Goodman drama underscores power of belief in love and 'Magic'
Magic is a lot like love. You believe or you don't.
You accept that a magician can pluck from a shuffled deck the playing card with your name on it. Or, you watch warily to discover the trick behind the treat.
It's the same with love. You anticipate finding your soul mate among the planet's 7.5 billion humans and creating a happily ever after. Or you hesitate, fearing love will sour and the bad taste will linger.

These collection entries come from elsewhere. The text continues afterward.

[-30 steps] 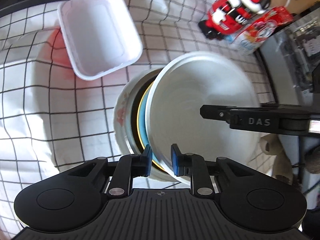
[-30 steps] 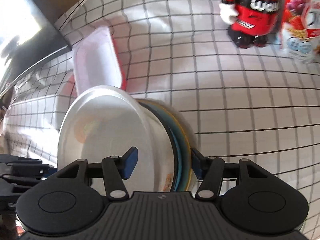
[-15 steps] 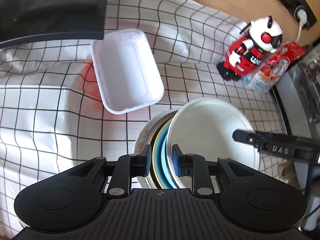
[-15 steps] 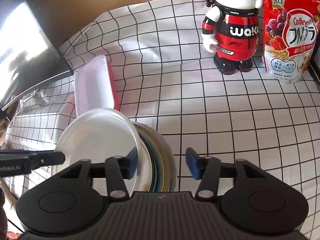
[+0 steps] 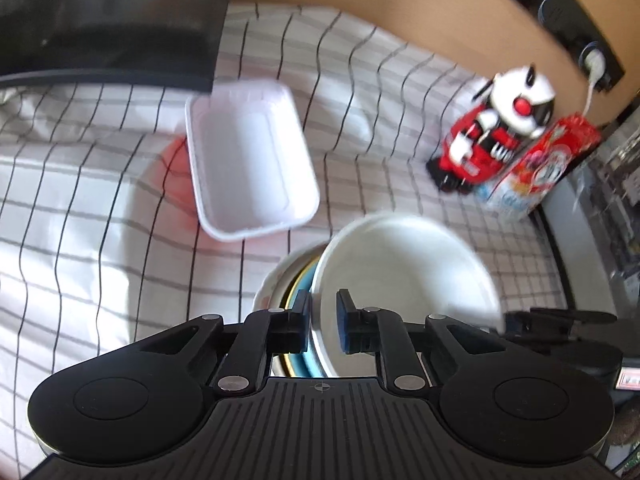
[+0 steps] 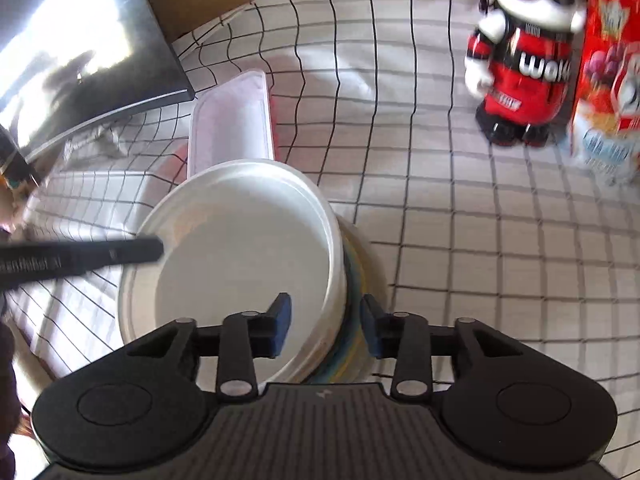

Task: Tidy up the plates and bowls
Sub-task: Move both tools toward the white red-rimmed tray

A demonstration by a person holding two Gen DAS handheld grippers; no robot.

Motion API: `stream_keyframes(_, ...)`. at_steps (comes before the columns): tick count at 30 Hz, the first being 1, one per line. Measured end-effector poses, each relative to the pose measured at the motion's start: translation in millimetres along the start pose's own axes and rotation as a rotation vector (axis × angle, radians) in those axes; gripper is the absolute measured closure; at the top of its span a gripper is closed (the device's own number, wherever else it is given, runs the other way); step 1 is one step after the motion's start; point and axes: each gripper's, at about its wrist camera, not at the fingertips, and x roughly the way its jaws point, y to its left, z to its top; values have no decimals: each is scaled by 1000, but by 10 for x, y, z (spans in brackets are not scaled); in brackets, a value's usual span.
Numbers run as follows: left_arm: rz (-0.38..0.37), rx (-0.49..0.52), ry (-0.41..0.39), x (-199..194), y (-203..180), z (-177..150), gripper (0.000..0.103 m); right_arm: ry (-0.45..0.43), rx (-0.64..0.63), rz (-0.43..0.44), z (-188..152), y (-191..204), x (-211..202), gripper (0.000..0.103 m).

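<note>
**One white plate pinched on edge beside a stack of dishes**

One checked tablecloth (image 5: 100, 220) covers the whole surface, white with a black grid. One dark monitor (image 6: 80, 52) stands at the far left edge of it. On the cloth lies one white rectangular tray (image 5: 248, 164), empty side up, with a red tint showing under its left side.

One white plate (image 5: 404, 272) is tilted up on edge, leaning against a stack of dishes (image 5: 292, 292). In the stack I count a pale patterned outer rim, a yellow rim and a blue rim; whether there are more I cannot tell. At the far right stand one red, white and black toy robot (image 6: 520, 52) and, just beside it, one red cereal bag (image 6: 608, 64).

The left gripper (image 5: 323, 316) has its two blue-padded fingers drawn narrow onto the near rim of the white plate, one pad on each face. The right gripper (image 6: 324, 322) has its fingers spread wide, straddling the plate's edge and the stack without pressing either.

The right wrist view shows the plate's hollow face and the left gripper's black finger crossing in from the left. The left wrist view shows one wall socket strip (image 5: 576, 40) with a white plug.
</note>
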Motion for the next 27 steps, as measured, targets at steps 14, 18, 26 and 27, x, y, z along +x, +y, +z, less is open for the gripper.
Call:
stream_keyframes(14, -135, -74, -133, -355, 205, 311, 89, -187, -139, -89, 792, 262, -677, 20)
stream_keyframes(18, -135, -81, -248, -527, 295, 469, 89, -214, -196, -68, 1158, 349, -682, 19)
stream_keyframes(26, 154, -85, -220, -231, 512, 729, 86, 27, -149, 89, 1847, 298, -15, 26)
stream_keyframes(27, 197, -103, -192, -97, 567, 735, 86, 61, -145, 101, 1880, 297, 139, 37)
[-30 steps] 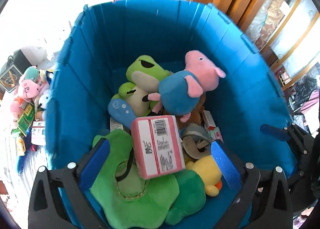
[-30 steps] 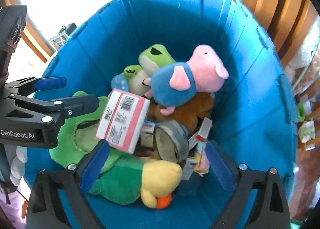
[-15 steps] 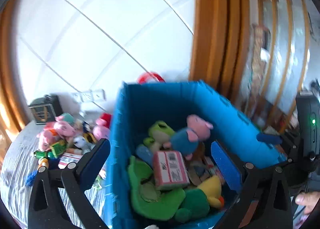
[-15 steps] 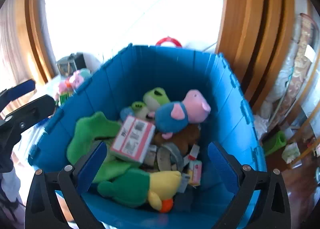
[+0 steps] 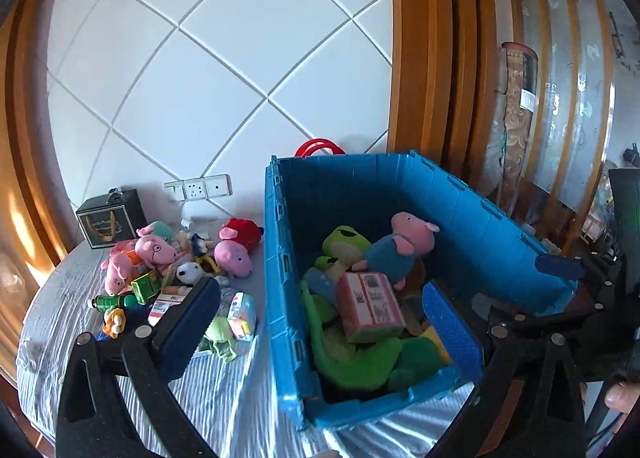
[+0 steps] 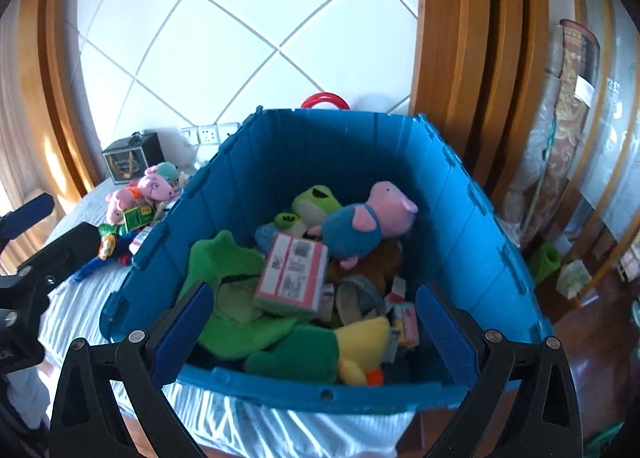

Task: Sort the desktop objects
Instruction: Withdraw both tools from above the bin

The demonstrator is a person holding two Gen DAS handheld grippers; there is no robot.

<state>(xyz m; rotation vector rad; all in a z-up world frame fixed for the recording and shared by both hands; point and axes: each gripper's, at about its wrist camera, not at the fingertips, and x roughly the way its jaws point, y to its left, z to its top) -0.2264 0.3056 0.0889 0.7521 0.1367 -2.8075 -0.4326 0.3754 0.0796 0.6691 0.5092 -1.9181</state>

Andrew Hinderaker ("Suicide, Incorporated," Showtime's "Penny Dreadful") conflates these not so disparate concepts in "The Magic Play." The intriguingly imperfect, intimate work premiered this week at Goodman Theatre under Halena Kays, a veteran of Chicago's storefront theater scene whose introspective direction suggests a keen awareness of the power of the pause. Commissioned by Roundabout Theatre and developed through Goodman's 2014 New Stages Festival, Hinderaker's play is something of a hybrid. Part magic show, part relationship drama, it examines trust, the conflict between the professional and the personal, and the tension between illusion and reality.
The play centers on The Magician, who devotes his life to perpetuating an illusion. Played with marked vulnerability and wistful detachment by skilled magician/actor Brett Schneider, The Magician is dogged by fear and insecurity. He compensates by excelling in a profession where he controls every variable, leaving nothing to chance.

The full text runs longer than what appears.